My first intuition is create a factor analysis so I can try understand which dimensions are related which are not.

Explore data using pca for analysing top performing featuresfviz_pca_ind

ames.numb = ames |> 
  select(where(is.numeric)) |> 
  select(-starts_with("Year_"), -Longitude, - Latitude, -Sale_Price)

# ames.numb |> glimpse()

ames.fct = ames.numb |> 
  prcomp(scale=T) # the function

# # fviz_eig from factoextra package
library(factoextra)
Welcome! Want to learn more? See two factoextra-related books at https://goo.gl/ve3WBa
ames.fct |> fviz_eig() #Extract and visualize the eigenvalues/variances of dimensions

From this plot the elbow seems to be two or three. This visualization seems to be better at explaining factors (I will continue my fascination with PCA later).

fviz_pca_var(
  ames.fct
  ,col.var = "contrib"
  ,gradient.cols = c("#00AFBB", "#E7B800", "#FC4E07")
  ,repel = TRUE     # Avoid text overlapping
  )

Actually you can use PCA with tidy-model (because you can also train and predict)

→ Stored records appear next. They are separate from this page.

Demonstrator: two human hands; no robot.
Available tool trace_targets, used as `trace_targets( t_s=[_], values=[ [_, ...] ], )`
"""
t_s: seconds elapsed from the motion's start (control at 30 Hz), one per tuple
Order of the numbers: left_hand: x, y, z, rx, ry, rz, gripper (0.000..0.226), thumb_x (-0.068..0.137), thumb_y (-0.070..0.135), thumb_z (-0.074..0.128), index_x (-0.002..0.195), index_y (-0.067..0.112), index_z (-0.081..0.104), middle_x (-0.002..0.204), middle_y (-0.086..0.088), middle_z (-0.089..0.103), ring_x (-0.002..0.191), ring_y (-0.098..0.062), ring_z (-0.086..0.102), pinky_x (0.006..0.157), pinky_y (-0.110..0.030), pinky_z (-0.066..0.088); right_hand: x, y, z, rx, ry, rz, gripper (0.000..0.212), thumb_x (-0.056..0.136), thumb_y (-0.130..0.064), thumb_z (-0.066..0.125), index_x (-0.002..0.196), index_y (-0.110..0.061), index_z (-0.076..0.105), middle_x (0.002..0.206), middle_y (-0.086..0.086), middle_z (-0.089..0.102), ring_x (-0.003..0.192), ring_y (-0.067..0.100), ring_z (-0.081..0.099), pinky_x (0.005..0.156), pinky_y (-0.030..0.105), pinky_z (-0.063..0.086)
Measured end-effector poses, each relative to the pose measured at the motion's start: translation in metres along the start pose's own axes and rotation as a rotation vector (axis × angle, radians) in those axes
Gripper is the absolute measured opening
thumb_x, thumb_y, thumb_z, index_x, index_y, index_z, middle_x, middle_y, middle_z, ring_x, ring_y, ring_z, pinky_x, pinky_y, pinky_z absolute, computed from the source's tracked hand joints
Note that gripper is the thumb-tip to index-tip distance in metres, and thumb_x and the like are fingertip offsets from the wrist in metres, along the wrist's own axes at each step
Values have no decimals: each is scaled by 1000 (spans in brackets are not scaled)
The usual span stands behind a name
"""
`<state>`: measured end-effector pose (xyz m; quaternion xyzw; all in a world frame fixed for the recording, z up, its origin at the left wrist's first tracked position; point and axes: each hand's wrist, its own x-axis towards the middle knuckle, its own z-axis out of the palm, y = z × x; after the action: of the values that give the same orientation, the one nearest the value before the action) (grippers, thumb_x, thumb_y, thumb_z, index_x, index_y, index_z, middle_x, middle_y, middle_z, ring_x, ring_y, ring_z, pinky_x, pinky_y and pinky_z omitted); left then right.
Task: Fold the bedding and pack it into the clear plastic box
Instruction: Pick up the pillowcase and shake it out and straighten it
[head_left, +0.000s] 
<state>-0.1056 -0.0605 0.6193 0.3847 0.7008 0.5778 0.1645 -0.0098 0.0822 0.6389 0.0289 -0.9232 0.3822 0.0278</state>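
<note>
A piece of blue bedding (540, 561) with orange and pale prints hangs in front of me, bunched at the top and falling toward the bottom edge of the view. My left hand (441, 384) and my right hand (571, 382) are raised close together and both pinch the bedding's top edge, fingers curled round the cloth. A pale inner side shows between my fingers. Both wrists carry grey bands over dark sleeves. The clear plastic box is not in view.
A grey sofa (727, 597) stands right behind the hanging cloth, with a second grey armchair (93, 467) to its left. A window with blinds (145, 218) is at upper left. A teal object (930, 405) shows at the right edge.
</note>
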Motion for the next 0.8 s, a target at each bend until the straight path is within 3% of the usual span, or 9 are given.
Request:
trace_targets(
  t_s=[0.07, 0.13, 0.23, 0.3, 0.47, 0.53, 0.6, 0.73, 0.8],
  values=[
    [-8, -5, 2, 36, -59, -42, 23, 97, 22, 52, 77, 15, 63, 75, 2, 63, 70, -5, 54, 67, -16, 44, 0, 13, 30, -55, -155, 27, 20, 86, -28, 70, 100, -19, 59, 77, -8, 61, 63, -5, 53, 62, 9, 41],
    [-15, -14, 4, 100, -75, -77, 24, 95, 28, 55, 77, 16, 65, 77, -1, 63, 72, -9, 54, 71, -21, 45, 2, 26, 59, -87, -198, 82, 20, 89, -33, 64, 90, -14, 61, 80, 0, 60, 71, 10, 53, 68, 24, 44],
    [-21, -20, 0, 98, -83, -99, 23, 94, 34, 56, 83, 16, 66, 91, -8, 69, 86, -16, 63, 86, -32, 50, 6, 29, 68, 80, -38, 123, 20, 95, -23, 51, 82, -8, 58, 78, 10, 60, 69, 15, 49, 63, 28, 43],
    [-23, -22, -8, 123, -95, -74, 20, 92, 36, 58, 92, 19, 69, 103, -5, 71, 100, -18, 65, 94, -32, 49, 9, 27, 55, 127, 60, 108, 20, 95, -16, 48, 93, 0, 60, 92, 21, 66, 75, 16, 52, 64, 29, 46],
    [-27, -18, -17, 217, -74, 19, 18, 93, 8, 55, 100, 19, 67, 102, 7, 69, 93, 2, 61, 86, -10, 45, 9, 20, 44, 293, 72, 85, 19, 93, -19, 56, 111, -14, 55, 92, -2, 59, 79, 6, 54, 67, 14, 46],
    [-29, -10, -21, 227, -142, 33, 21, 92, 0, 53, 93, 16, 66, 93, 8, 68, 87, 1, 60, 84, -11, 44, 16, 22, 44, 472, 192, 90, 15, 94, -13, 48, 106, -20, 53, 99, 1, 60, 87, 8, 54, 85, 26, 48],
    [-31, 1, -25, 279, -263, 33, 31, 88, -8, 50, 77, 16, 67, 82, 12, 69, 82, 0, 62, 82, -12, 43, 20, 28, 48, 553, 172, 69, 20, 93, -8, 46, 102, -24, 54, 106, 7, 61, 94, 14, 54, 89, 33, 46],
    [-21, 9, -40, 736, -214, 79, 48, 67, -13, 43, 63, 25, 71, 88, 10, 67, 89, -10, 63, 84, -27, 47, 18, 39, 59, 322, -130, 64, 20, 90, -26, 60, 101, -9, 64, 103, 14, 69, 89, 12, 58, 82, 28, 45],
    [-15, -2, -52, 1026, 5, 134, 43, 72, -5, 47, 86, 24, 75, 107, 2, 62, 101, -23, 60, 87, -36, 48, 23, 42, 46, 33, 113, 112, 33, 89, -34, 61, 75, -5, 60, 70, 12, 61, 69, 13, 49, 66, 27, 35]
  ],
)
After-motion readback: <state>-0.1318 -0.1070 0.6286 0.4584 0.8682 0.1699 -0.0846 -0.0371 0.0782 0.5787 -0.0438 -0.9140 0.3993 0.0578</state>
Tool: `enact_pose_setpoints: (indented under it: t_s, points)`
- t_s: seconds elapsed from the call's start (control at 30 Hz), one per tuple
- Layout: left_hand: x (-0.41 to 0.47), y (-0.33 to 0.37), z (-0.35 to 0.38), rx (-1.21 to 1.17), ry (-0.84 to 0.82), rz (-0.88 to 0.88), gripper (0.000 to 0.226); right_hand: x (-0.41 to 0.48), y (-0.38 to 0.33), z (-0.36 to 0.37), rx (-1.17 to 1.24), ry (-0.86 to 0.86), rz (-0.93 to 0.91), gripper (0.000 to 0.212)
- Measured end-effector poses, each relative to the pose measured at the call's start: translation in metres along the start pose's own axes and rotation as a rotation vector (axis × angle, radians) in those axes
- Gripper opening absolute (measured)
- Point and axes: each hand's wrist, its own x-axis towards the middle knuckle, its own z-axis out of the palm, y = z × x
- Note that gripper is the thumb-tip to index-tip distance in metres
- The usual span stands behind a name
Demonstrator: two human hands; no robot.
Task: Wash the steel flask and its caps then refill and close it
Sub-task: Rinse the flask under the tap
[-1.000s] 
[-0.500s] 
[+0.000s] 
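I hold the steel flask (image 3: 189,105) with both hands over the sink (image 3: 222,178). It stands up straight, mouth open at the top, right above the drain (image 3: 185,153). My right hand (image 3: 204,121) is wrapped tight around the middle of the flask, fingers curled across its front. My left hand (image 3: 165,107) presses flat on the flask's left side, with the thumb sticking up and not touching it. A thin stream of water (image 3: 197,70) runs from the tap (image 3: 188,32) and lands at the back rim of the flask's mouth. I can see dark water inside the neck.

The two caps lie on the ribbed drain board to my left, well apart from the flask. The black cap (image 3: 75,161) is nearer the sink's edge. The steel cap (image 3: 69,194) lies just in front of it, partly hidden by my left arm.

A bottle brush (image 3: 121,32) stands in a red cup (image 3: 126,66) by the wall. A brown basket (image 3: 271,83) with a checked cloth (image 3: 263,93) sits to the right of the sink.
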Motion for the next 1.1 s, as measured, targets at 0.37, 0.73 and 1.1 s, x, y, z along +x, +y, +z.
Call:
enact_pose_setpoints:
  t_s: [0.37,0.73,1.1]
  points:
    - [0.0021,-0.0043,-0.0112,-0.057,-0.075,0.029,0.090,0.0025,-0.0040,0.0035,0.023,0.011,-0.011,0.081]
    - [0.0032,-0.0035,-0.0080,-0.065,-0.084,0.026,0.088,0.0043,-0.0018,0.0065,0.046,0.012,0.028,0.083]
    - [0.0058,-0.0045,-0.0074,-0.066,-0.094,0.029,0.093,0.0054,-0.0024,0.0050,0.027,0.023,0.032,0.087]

ames_tts = ames |> initial_split(prop = 0.8, strata = Sale_Price)
ames_train = ames_tts |> training()
ames_test = ames_tts |> testing()
pca_trans = ames_train |> 
  select(where(is.numeric)) |> 
  recipe(~.) |> 
  step_normalize(all_numeric()) |> 
  step_pca(all_numeric(), num_comp = 2)# still 

Getting data out, according to receipt example, instead of train or predict you do so by prep and bake.

This results in scoring of the two latent feature for each individual row.

#
pca_estimate = pca_trans |> prep()
pca_data <- bake(pca_estimate,ames_train)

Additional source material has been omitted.